‘Love, Gilda’: Film Review | Tribeca 2018

Courtesy of Tribeca Film Festival

Lisa D’Apolito’s first doc remembers the too-brief life of comedienne Gilda Radner.

A warm if not quite comprehensive-feeling biography of a performer who, even for a celebrity, elicited an unusually strong personal affection from fans, Lisa D’Apolito’s Love, Gilda tells the far too short story of Gilda Radner. Understandably weighted toward her years on Saturday Night Live, the polished debut offers a chance to both reconnect with her most famous recurring characters there and to marvel at the amount of fun she clearly had in Studio 8H. Though it’s sad to think there may be young audiences who aren’t already familiar with Radner, this will serve as a fine introduction once it hits TV — albeit one that sends viewers straight off to YouTube in search of full clips.

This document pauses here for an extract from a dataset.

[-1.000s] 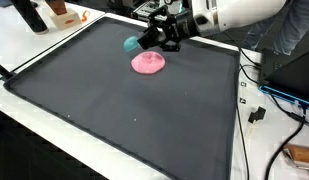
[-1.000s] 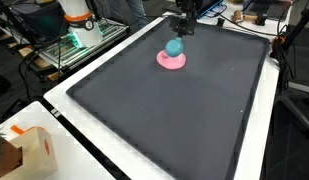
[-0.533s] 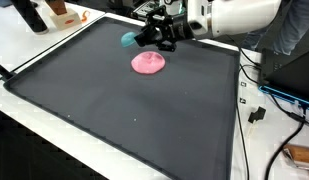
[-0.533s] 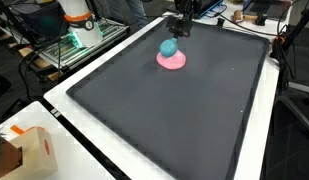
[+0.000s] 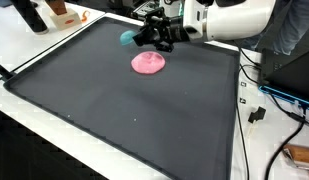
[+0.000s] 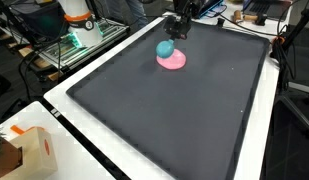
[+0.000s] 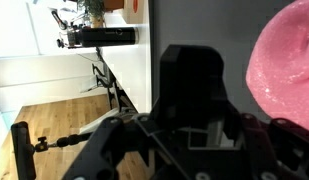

In a practically unprecedented move for a film fest, this opening-night offering was preceded not just by the customary, bumbling “welcome to Tribeca” preamble by founders Robert De Niro and Jane Rosenthal, and a long list of thank-yous from the director, but by a separate, heartfelt introduction by Tina Fey, who choked up twice while describing how inspiring Radner was to her own generation of SNL women.

Fey isn’t in the film, which is odd given how many of her contemporaries are. Amy Poehler, Maya Rudolph and others kick things off, reading from pages of Radner’s notebooks — which, like the audiotapes we hear, seem to have been (we’re never told) preparatory for the writing of the memoir released the year she died. (Later, Poehler will describe most of her own SNL characters as “weak, 2.0 versions” of Radner’s.)

Soon we’re transported to 1950s Detroit, watching home movies of a little girl whose spirit is immediately recognizable. Radner was a well-off kid, whose dad made money with apartment hotels and whose mom insisted on long winters in Miami. Mom also, heartbreakingly, got a doctor to put her slightly chubby daughter on diet pills at the age of ten. The film says no more about Mrs Radner’s role in the eating disorders that would plague Gilda into adulthood, but it probably doesn’t have to. It does, however, return occasionally to the hole left in Gilda’s life when her father died before she graduated high school. Radner’s own journals suggest this might explain how many short-term boyfriends she had.